Created 05-29-2018 07:02 PM
I've had pretty good success converting csv to json and avro using the ConvertRecord processor.
However I'm having issues converting a csv file with spaces in the header (column names)
Ex CSV:
"Date of Birth"
01-23-1981
Is there a way to replace the spaces ' ' with '_' on just the header row? Is there another way to handle column/field names with spaces when using the ConvertRecord procesors when converting to avro?
Created 05-29-2018 07:49 PM
One way would be to define the schema ahead of time in one of the schema registries, and then have your CSVReader's Schema Access Strategy set to "Schema Name" so that it uses the schema from the registry, and then tell it to ignore the first line of the CSV. The downside is you have to define the schema rather than just using the column headers.
Besides that, the next easiest option would probably be to use ExecuteScript to write a simple script that reads the first line and converts the spaces in the column names to underscores, and then wrote it back out converted along with all the other unmodified lines.
It is possible there might be a way to do it with ReplaceText, but I'm not exactly sure how to modify only the first line.

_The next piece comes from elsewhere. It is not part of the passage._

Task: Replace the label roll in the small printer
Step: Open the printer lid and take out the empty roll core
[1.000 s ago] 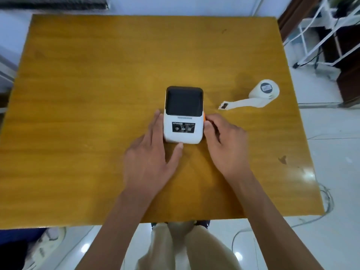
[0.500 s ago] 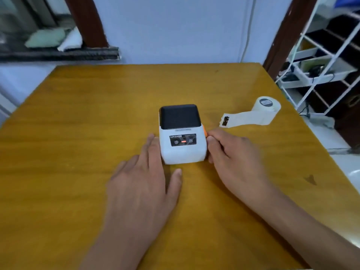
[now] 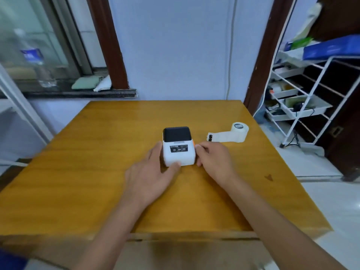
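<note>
One printer, two hands flanking, one label roll

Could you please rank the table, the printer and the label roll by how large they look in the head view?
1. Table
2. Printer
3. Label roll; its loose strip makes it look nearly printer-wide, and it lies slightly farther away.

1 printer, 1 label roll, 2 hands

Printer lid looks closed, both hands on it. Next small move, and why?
Probably press the orange tab with the right hand while the left hand steadies the printer: its dark lid is shut, and the label roll waits on the table.
</note>
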`<state>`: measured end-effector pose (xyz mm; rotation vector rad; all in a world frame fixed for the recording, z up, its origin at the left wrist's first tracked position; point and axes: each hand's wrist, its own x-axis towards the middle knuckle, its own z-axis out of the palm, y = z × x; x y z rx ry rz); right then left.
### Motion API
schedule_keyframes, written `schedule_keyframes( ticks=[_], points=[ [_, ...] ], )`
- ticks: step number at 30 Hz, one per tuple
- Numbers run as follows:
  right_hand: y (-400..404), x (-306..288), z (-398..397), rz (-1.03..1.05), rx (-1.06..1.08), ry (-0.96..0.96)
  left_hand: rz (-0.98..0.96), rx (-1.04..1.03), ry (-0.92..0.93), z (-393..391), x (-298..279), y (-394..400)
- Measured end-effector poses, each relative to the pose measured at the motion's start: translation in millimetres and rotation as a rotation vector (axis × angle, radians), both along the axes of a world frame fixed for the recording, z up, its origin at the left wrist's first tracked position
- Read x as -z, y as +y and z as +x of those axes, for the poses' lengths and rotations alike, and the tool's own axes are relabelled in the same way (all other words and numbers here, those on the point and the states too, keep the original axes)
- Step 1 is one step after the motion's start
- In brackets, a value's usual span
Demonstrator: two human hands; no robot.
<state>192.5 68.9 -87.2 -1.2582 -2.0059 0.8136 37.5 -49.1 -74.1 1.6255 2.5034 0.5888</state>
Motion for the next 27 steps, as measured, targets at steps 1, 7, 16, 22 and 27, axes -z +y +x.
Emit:
schedule_keyframes(
  ticks=[1,7,16,22,27],
  points=[
    [-1,-2,0,-0.013,0.015,0.028,-0.012,0.004,-0.030,-1,-2,2],
    [-9,-8,4,-0.016,0.092,0.086,-0.004,0.076,0.006,-1,-1,27],
    [-7,8,-1,-0.024,0.135,0.094,0.084,0.083,0.176,4,24,17],
    [-8,7,1,-0.017,0.121,0.083,0.075,0.066,0.240,8,20,11],
    [-10,6,1,0.013,0.129,0.074,0.080,0.070,0.260,8,20,7]
  ],
)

Created 05-29-2018 07:49 PM
One way would be to define the schema ahead of time in one of the schema registries, and then have your CSVReader's Schema Access Strategy set to "Schema Name" so that it uses the schema from the registry, and then tell it to ignore the first line of the CSV. The downside is you have to define the schema rather than just using the column headers.
Besides that, the next easiest option would probably be to use ExecuteScript to write a simple script that reads the first line and converts the spaces in the column names to underscores, and then wrote it back out converted along with all the other unmodified lines.
It is possible there might be a way to do it with ReplaceText, but I'm not exactly sure how to modify only the first line.
Created 05-30-2018 03:06 AM
Adding to Bryan's answer, if you have the schema available to put in the registry, you can set it to Validate Field Names to false, meaning you could have field names defined in the Avro schema that do not conform to the stricter Avro rules.
We should consider adding this property to readers that generate their own schema, such as CSVReader...
Created 05-30-2018 02:30 PM
If you use an "invalid" schema will it be able to write to avro? I can see how that could work for transforming from csv to json - but I don't think it will work for avro, due to the rules.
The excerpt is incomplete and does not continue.